Global Analysis

O sentimento de vergonha na vida dos missionários

Mulheres que servem na Ásia Central

Faith Stephens mar 2024

O que é vergonha?

Vinte anos de experiência de trabalho no mundo muçulmano e de interação com missionários que servem nesse contexto me levaram a analisar como os missionários veem a vergonha. Este artigo explora o sentimento de vergonha, a forma como a vergonha é vivenciada pelos missionários, e oferece ferramentas para capacitar os missionários a lidar com essa questão de forma eficaz.

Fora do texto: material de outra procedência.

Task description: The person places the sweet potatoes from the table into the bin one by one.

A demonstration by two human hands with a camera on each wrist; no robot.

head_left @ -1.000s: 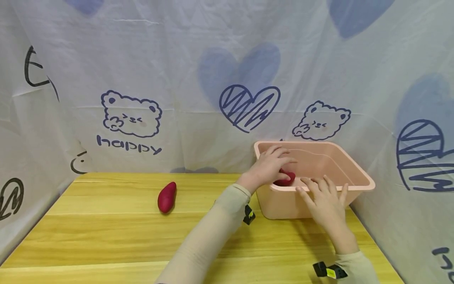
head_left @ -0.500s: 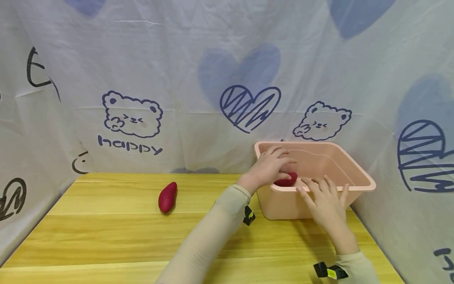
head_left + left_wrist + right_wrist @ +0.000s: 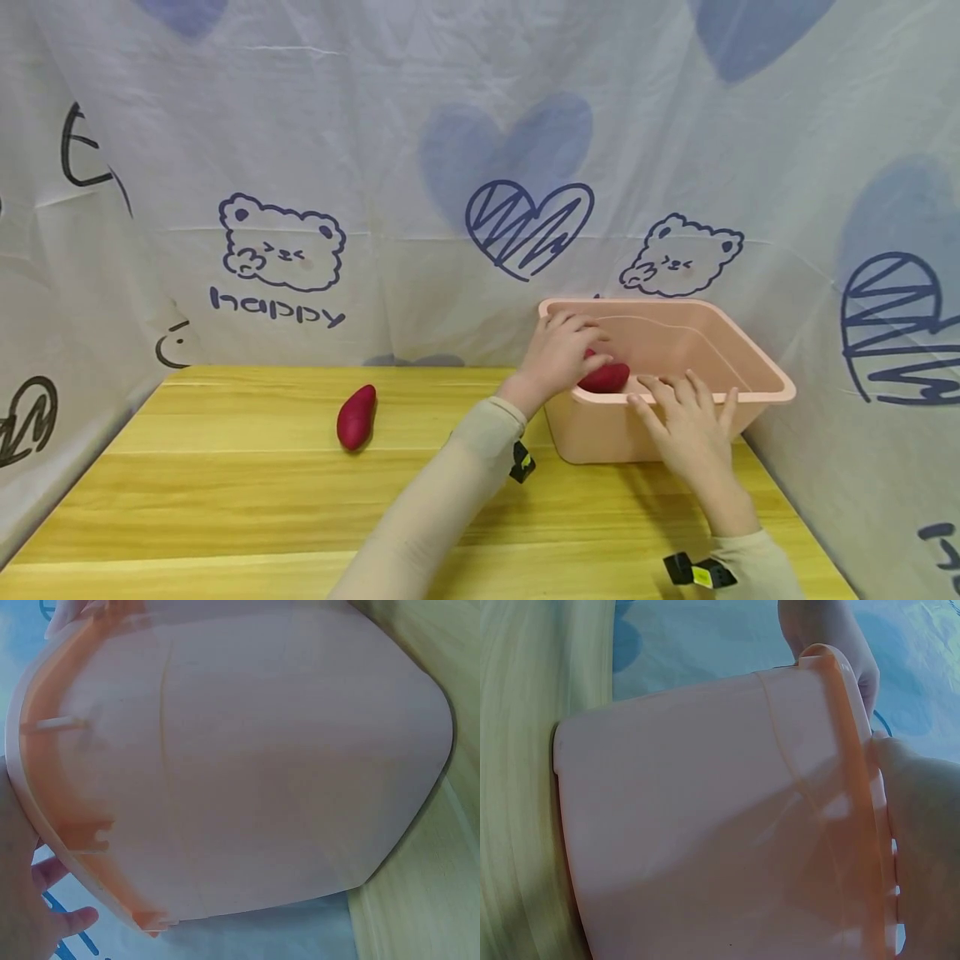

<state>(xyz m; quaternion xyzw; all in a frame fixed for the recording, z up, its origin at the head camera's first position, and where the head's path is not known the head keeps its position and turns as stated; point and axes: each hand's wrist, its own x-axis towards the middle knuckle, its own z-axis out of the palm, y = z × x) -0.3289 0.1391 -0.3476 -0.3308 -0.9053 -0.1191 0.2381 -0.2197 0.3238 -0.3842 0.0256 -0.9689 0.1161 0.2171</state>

A vergonha é um sentimento universal que muitas vezes resulta de expectativas não satisfeitas, sejam essas expectativas próprias ou de um grupo.[1] A vergonha está presente em todas as culturas e grupos, mas as normas sociais e os valores culturais de formação, gênero, idade, religião e função de uma pessoa, bem como os tipos variados de personalidade, desencadearão diferentes tipos de vergonha.[2] A vergonha pode fazer com que alguém se sinta imperfeito, inútil e fracassado.[3]

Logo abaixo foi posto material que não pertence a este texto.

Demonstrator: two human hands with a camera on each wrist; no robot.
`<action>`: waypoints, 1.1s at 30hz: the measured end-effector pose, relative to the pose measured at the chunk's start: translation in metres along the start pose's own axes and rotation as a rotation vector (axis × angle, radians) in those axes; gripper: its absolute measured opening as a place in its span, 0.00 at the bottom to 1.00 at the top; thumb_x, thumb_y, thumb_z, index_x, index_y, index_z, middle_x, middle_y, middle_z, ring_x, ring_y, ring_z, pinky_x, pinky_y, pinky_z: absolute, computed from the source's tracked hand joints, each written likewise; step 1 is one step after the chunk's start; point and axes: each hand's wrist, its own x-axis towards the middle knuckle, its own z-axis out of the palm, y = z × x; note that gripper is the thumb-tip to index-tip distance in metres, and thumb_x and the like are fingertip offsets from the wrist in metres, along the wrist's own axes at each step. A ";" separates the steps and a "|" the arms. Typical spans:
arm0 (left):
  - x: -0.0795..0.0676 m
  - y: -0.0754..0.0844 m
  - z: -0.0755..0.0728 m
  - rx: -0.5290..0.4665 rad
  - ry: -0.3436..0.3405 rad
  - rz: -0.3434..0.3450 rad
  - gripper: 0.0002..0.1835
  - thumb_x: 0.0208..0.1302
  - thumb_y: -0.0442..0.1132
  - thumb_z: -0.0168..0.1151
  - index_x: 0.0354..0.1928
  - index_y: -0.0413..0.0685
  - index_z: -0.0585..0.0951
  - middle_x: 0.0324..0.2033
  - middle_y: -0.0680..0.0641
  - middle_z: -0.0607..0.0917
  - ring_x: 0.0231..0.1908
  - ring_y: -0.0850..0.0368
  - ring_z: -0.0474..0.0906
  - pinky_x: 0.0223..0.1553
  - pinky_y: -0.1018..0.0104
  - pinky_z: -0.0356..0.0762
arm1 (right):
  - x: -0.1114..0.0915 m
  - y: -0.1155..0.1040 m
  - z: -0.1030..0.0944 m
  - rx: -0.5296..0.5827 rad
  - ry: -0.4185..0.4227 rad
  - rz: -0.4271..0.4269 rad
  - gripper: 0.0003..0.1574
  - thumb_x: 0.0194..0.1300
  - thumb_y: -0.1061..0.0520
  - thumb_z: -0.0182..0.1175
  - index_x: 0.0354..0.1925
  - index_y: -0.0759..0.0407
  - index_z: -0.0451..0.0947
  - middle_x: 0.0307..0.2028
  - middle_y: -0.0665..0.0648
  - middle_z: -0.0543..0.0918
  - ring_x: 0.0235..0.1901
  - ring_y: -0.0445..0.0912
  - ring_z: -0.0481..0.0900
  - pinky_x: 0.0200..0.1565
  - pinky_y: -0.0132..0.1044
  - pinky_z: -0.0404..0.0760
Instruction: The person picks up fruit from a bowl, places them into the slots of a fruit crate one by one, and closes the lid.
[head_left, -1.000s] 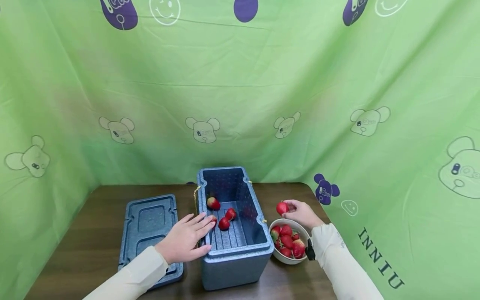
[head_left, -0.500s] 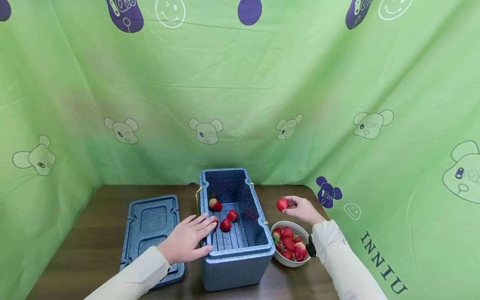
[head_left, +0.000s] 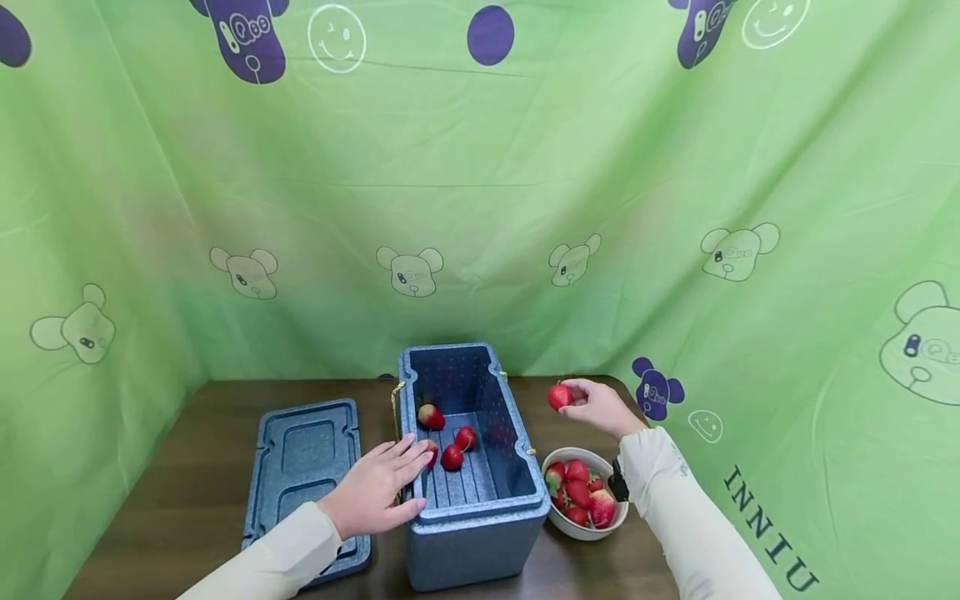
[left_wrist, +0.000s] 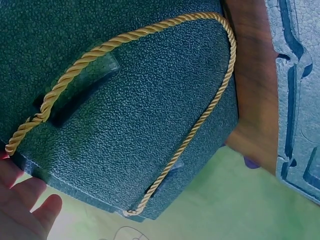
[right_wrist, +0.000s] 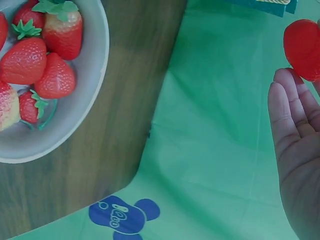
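My right hand (head_left: 602,408) pinches a red strawberry (head_left: 559,396) above and behind a pale bowl (head_left: 551,518); the right wrist view also shows this strawberry (right_wrist: 302,49) at the fingertips. Several more strawberries (head_left: 577,492), some with green leaves, fill the bowl. My left hand (head_left: 375,492) rests with straight fingers on the left rim of a blue-grey foam box (head_left: 480,550). Inside that box lie several strawberries (head_left: 452,457), one partly hidden by my left fingertips. In the left wrist view, a gold rope handle (left_wrist: 192,132) loops along the box's side.
A flat blue-grey lid (head_left: 303,458) lies on the brown wooden table (head_left: 187,467), left of the box. Behind and on both sides hangs a green printed cloth (head_left: 480,200). The bowl stands close to the box's right side.
My right hand has lifted the strawberry slightly up and to the left, away from the bowl. The left hand stays on the box's rim. The head view has shifted a little.
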 end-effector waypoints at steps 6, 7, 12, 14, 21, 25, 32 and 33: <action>-0.001 -0.001 0.000 0.021 0.006 0.003 0.33 0.67 0.56 0.49 0.66 0.41 0.70 0.66 0.44 0.69 0.68 0.45 0.61 0.63 0.47 0.61 | 0.008 -0.013 -0.002 0.005 -0.010 0.000 0.31 0.53 0.63 0.65 0.54 0.76 0.72 0.37 0.64 0.83 0.36 0.50 0.81 0.38 0.38 0.78; -0.001 -0.002 -0.001 0.022 0.009 0.005 0.33 0.67 0.56 0.49 0.66 0.41 0.70 0.66 0.44 0.69 0.68 0.45 0.61 0.63 0.47 0.61 | 0.009 -0.014 -0.002 0.006 -0.011 0.001 0.31 0.54 0.63 0.65 0.55 0.76 0.72 0.37 0.65 0.83 0.36 0.50 0.80 0.38 0.38 0.78; -0.001 -0.003 -0.002 0.024 0.010 0.010 0.33 0.67 0.56 0.49 0.66 0.40 0.70 0.66 0.44 0.69 0.67 0.44 0.61 0.63 0.47 0.61 | 0.017 -0.017 0.001 0.006 -0.008 -0.009 0.31 0.54 0.63 0.65 0.54 0.77 0.72 0.38 0.66 0.83 0.36 0.50 0.81 0.38 0.37 0.78; -0.001 -0.003 -0.002 0.030 0.010 0.009 0.33 0.67 0.56 0.48 0.66 0.40 0.70 0.66 0.44 0.69 0.67 0.44 0.61 0.63 0.47 0.61 | 0.020 -0.018 0.005 0.010 -0.010 -0.014 0.31 0.54 0.63 0.65 0.54 0.77 0.72 0.38 0.66 0.83 0.36 0.50 0.81 0.39 0.37 0.78; -0.001 -0.002 -0.002 0.052 0.025 0.032 0.32 0.67 0.55 0.49 0.64 0.39 0.72 0.64 0.43 0.72 0.66 0.43 0.63 0.62 0.47 0.63 | 0.031 -0.027 0.017 0.012 -0.029 -0.042 0.32 0.52 0.63 0.65 0.54 0.78 0.72 0.39 0.67 0.83 0.37 0.52 0.81 0.40 0.39 0.78; -0.001 -0.002 -0.001 0.060 0.022 0.034 0.32 0.68 0.55 0.49 0.64 0.39 0.72 0.63 0.43 0.73 0.66 0.44 0.63 0.62 0.48 0.63 | 0.039 -0.035 0.021 -0.013 -0.036 -0.058 0.31 0.52 0.63 0.66 0.53 0.76 0.73 0.38 0.66 0.83 0.37 0.53 0.81 0.40 0.40 0.77; 0.001 -0.002 0.002 0.078 0.041 0.044 0.31 0.68 0.55 0.49 0.64 0.40 0.72 0.63 0.43 0.73 0.66 0.44 0.64 0.61 0.48 0.65 | 0.050 -0.051 0.024 -0.021 -0.058 -0.059 0.31 0.51 0.62 0.65 0.53 0.76 0.73 0.40 0.67 0.83 0.40 0.54 0.81 0.42 0.41 0.77; 0.002 -0.002 0.002 0.084 0.044 0.046 0.31 0.67 0.55 0.49 0.64 0.40 0.72 0.63 0.43 0.73 0.66 0.44 0.64 0.61 0.48 0.65 | 0.052 -0.052 0.025 -0.028 -0.062 -0.065 0.31 0.51 0.62 0.65 0.53 0.76 0.73 0.40 0.67 0.83 0.40 0.54 0.81 0.42 0.41 0.77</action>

A vergonha pode estar presente ao longo de toda a vida, começando em bebês, logo a partir dos 18 meses de idade. À medida que se experimenta a vergonha, desenvolvem-se padrões de disparo neural que são acionados em experiências semelhantes, perpetuando assim o ciclo desse sentimento.[4] A vergonha sinaliza ao cérebro que entre no modo “lutar, fugir ou congelar”, dificultando o pensamento racional.[5] O sentimento de vergonha pode produzir respostas físicas como dificuldade de encarar, enrubescimento, ombros caídos e suor.[6] Entre as reações comuns ao sentimento de vergonha estão esconder-se ou fugir dos outros, o que pode comprometer os relacionamentos e impactar a participação e o envolvimento de alguém em um grupo.[7]

As raízes da vergonha na teologia

Para obter um quadro abrangente da vergonha na vida dos missionários, era importante explorar as raízes desse sentimento na teologia. A vergonha foi a primeira emoção experimentada na Bíblia, conforme registrado em Gênesis 3.6-8. Tanto Adão como Eva sentiram vergonha depois de comerem o fruto que Deus lhes havia ordenado que não comessem. Como resultado, perceberam que estavam nus e sentiram-se envergonhados. Embora Adão e Eva tenham experimentado vergonha após o pecado, o que os envergonhou não foi o pecado em si, mas a vulnerabilidade da exposição de seus corpos. Sentiram vergonha porque perceberam que estavam expostos, sendo vistos por outra pessoa, e porque sua conexão com Deus e um com o outro estava ameaçada.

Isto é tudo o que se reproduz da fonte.